Maaltijd Thuis: Rechter bevestigt instemmingsplicht voor Albert Heijn’s nieuwe franchiseformule

Onlangs bevestigde de rechtbank Noord-Holland opnieuw de sterke positie van franchisenemers binnen de Wet franchise. Dit keer ging het om een geschil tussen de Vereniging van franchisenemers van Albert Heijn (VAHFR) en Albert Heijn Franchising (Vereniging). Het draaide om de introductie van de bezorgservice Maaltijd Thuis en de vraag of deze als een zogeheten ‘afgeleide franchiseformule’ in de zin van artikel 7:911 lid 2 BW moest worden beschouwd. Dit is van belang omdat het bepaalt of AHF vooraf instemming van de franchisenemers had moeten vragen voor de introductie ervan.

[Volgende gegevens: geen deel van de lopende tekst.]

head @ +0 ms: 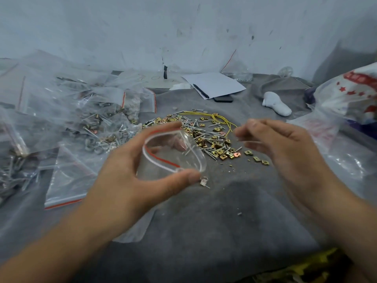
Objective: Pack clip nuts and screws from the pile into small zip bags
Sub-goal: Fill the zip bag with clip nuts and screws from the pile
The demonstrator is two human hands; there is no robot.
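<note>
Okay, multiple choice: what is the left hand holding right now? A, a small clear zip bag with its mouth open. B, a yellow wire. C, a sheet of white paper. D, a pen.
A: the left hand grips a small clear zip bag by its red-striped rim, mouth open.

Dim bluish light, soft shadows; wide-angle bending at edges; right hand (285, 144) motion-blurred.

a glossy clear plastic zip bag (173, 154) is seen. brass-toned metal clip nuts (219, 151) and shiny steel screws (195, 124) are spread on matt grey cloth (204, 221); smooth white paper (214, 83) is seen at twelve o'clock.
</note>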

In deze blog bespreken we de belangrijkste punten uit deze uitspraak en zetten we uiteen wat dit betekent voor uw franchisebedrijf.

 

Hoe ontstond het geschil?

AHF besloot zonder voorafgaande goedkeuring van de franchisenemers het nieuwe concept Maaltijd Thuis te introduceren. Dit is een bezorgservice voor kant-en-klaarmaaltijden die gebruikmaakt van het bekende Albert Heijn-merk en logo. De franchisenemers vonden dit niet acceptabel en waren van mening dat Maaltijd Thuis als afgeleide formule kwalificeerde. Dit aangezien het grotendeels dezelfde producten betreft die onder de Albert Heijn-formule vallen, maar dan mét bezorging. De franchisenemers waren bang dat de introductie hiervan zou leiden tot omzetderving.

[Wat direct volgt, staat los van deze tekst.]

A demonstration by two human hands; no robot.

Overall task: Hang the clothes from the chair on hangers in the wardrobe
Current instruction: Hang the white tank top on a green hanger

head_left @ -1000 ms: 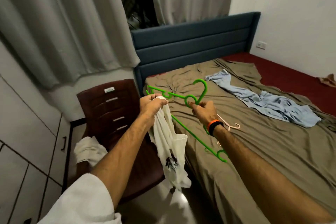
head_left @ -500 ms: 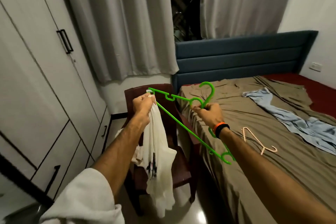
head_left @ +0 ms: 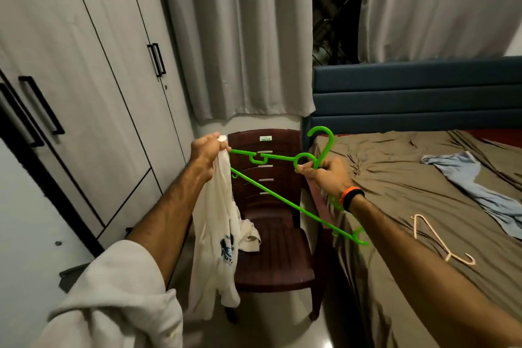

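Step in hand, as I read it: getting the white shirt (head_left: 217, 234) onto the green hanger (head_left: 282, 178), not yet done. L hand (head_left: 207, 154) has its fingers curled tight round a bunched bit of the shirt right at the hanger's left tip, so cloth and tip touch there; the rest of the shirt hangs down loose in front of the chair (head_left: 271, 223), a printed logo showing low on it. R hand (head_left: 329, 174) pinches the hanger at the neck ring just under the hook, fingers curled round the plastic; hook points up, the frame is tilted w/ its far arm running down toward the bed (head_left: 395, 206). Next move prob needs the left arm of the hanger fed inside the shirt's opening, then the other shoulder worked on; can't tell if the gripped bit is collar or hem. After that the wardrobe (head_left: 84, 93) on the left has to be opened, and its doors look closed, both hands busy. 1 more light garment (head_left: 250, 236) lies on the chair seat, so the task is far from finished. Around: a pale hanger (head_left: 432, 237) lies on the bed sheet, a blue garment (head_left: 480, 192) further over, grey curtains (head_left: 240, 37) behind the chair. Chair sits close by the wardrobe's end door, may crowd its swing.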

AHF betwistte dit en stelde dat instemming niet nodig was aangezien er geen significante omzetderving te verwachten viel. In de aanloop naar dit geschil had AHF meermaals geprobeerd om een drempelwaarde voor verwachte omzetderving overeen te komen met de franchisenemers, maar deze voorstellen werden telkens afgewezen door de VAHFR. AHF eiste dat de rechtbank zou verklaren dat de franchisenemers zich niet als goed franchisenemers hadden gedragen door deze voorstellen telkens af te wijzen.

 

Wat oordeelde de rechtbank?

De rechtbank oordeelde dat Maaltijd Thuis inderdaad een afgeleide formule is. Dit betekent dat AHF vooraf instemming had moeten vragen aan de franchisenemers voordat het concept werd uitgerold. Het maakt daarbij niet uit of de verwachte omzetderving groot of klein is, zolang er redelijkerwijs enige omzetderving te voorzien is. Dit is een belangrijke bevestiging van het recht van franchisenemers om invloed uit te oefenen op veranderingen die hun bedrijfsvoering kunnen beïnvloeden.

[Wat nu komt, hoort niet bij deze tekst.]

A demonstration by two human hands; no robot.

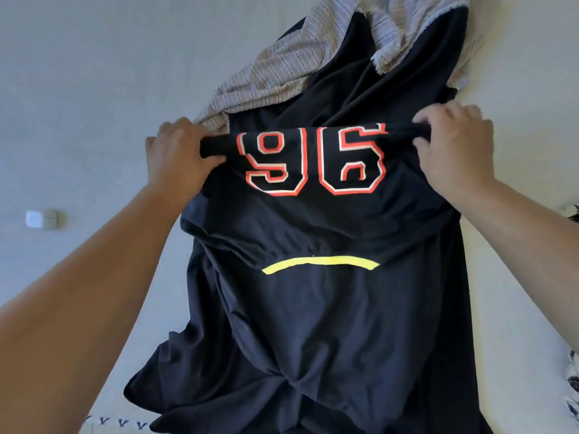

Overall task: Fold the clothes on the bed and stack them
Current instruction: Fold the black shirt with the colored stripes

Daarnaast wees de rechtbank AHF’s vordering af, waarin werd gevraagd om de franchisenemers te verplichten een drempelwaarde af te spreken. De rechtbank oordeelde dat de VAHFR zich weliswaar niet had gedragen als goed franchisenemer, maar wees ook op de noodzaak voor AHF om eerst in redelijkheid met de franchisenemers te onderhandelen.

 

Belang van deze uitspraak.

Deze uitspraak bevestigt de kracht van de Wet franchise en de bescherming die het biedt aan de franchisenemer. Als franchisegever is het van cruciaal belang om altijd de rechten van franchisenemers in acht te nemen, vooral bij de introductie van nieuwe diensten of formules. Vergeet niet dat u instemming moet vragen als er sprake is van een afgeleide formule of andere veranderingen die de bedrijfsvoering van de franchisenemer beïnvloeden. Het niet respecteren van deze rechten kan leiden tot juridische problemen, zoals aansprakelijkheid voor schade door omzetderving.

Voor franchisenemers is het van belang om alert te blijven op nieuwe initiatieven die invloed kunnen hebben op hun onderneming. Toch is het ook belangrijk om je te allen tijde op te stellen als een goed franchisenemer. Neem een constructieve houding aan, onderhandel tijdig en denk mee over de ontwikkelingen binnen de franchiseformule. Dit helpt niet alleen om conflicten te voorkomen, maar draagt ook bij aan de gezamenlijke groei van de franchiseorganisatie.